Alberi abbattuti per fare il multipiano: “È l’ennesimo scempio”
Una quercia, due betulle e altre piante vicino al parco di Villa Recalcati sono state rase al suolo. L'intervento non è passato inosservato, i cittadini protestano su Facebook
Il rumore delle motoseghe e poi i tonfi sordi dei tronchi tagliati. Così si sono svegliati questa mattina alcuni abitanti di Casbeno. Una storica quercia, due betulle ed altre piante sono state rase al suolo vicino alla vecchia "serra" di via Daverio all’interno del parco di Villa Recalcati, la sede della provincia di Varese.

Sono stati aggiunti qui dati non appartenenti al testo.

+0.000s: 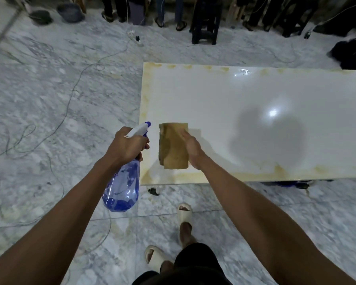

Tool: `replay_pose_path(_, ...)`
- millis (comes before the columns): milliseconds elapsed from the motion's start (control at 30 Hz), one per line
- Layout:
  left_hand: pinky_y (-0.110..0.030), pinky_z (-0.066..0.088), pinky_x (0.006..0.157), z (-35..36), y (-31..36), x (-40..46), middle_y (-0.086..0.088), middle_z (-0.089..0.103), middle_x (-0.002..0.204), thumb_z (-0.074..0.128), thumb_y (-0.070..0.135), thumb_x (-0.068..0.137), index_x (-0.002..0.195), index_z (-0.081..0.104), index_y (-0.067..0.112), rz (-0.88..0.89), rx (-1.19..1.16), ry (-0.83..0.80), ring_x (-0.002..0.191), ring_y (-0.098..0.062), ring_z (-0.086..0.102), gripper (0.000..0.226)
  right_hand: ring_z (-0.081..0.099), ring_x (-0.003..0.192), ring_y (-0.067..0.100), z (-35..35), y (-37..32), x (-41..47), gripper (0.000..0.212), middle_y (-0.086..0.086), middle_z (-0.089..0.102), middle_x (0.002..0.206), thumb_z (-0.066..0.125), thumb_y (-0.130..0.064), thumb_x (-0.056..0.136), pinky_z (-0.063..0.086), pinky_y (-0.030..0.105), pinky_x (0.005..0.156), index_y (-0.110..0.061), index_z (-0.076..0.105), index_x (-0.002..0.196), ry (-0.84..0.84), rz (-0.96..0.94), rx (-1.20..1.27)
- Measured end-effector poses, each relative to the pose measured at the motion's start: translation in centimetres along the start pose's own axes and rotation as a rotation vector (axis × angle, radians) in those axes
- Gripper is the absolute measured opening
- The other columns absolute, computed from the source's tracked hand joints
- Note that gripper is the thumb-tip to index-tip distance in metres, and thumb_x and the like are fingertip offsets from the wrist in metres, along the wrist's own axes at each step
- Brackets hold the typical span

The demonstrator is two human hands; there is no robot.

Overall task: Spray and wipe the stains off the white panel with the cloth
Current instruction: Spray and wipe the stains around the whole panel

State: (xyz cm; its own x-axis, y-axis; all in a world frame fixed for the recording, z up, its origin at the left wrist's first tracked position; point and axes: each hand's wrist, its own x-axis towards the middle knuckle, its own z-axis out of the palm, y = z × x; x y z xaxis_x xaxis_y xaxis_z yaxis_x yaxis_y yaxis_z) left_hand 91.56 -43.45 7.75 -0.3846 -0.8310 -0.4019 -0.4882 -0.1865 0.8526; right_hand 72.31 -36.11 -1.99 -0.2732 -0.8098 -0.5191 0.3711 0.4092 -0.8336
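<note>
White glossy panel (245, 112) edged with yellow-brown stains (193, 176); tan cloth (173, 147); translucent blue spray bottle (123, 186), white-and-blue nozzle; grey-veined marble floor (49, 89).

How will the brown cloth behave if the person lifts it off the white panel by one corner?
The cloth will probably droop, not stay flat: it lies folded, with soft, uneven edges. It looks stained and possibly damp, so it may cling a little to the glossy panel and feel heavier than dry fabric. The right hand rests on its edge.

Bare forearms with no sleeves, black shorts (195, 262), and cream slide sandals (184, 212) with open toes on both feet.
</note>
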Motion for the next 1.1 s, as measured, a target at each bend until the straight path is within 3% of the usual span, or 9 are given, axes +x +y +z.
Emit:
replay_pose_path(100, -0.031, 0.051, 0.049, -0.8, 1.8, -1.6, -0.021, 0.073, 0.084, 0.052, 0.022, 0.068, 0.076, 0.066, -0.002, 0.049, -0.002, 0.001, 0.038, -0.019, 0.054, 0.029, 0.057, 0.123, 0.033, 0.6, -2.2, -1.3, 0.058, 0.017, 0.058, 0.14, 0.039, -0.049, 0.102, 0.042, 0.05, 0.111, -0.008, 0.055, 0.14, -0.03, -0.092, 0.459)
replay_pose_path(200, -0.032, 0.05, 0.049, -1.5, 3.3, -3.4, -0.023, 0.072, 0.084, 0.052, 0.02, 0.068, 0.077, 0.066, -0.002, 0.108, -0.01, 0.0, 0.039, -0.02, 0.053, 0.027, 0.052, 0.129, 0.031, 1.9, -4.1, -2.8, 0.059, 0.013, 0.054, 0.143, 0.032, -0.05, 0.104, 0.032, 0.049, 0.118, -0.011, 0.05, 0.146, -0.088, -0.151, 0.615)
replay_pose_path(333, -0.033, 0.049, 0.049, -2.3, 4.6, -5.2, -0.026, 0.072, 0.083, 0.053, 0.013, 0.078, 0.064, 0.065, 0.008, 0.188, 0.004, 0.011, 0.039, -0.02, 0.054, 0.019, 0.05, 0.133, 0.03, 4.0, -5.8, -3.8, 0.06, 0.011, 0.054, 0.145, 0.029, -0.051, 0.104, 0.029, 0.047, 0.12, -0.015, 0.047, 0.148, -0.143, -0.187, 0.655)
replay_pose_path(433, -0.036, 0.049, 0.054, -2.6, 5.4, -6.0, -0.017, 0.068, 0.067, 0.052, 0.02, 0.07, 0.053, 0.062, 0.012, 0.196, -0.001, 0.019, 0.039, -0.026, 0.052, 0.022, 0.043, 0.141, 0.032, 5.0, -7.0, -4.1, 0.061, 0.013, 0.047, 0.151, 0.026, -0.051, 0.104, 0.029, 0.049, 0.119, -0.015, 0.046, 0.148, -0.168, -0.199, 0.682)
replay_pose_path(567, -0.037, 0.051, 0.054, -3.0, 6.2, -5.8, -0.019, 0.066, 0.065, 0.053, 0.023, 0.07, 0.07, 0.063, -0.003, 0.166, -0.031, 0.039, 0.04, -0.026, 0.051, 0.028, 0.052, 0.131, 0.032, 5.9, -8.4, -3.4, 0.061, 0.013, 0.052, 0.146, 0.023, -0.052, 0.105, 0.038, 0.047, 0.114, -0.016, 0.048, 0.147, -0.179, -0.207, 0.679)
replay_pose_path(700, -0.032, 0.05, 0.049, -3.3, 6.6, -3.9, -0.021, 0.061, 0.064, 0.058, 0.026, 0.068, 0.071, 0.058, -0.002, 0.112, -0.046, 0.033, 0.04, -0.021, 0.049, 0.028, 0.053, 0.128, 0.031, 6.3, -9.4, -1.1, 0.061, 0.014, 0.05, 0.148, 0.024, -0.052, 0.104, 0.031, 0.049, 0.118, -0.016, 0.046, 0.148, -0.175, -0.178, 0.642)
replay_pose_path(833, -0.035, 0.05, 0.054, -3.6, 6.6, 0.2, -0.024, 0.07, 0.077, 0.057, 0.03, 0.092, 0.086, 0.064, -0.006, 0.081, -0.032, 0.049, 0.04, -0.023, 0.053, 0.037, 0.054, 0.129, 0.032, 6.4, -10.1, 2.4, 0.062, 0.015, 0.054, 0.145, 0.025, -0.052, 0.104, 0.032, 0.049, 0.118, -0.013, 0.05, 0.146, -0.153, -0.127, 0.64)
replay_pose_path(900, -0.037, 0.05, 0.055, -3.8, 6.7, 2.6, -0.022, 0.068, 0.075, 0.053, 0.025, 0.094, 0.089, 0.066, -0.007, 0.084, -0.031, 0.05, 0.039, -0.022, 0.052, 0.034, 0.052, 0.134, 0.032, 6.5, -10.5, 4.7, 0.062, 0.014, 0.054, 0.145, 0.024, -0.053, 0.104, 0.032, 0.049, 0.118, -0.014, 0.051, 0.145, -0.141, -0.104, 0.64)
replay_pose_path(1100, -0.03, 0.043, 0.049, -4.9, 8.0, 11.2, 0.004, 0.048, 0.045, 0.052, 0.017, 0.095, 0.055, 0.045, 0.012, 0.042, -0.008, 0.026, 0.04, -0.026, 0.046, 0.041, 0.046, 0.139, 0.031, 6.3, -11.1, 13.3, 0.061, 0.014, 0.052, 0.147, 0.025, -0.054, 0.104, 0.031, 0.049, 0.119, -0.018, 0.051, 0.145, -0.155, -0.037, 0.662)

In quell’area sono partiti a pieno ritmo i lavori del cantiere preparatorio al nuovo parcheggio multipiano. Per quest’opera i tecnici hanno ritenuto opportuno un disboscamento, intervento per il quale, assicura la Provincia, sono stati ottenuti tutti i permessi necessari. Ma ai cittadini questa giustificazione non interessa. Anzi, l’operazione non è per nulla passata inosservata e nelle prime ore del mattino le foto dei lavori hanno iniziato a circolare su Facebook. In molti gridano allo "scempio, il primo del 2012": nelle immagini si vedono gli operai al lavoro che abbattono le piante e i tronchi tagliati che vegnono accatastati, triturati e poi caricati sui camion. "Quando smetteranno?" chiedono i cittadini commentando le immagini sul social network."Per l’ennesima volta – scrivono -. Era proprio necessario?". Qualcuno pensa anche a un modo per protestare ma il tempo stringe. E in mezza giornata sono già sette gli alberi caduti.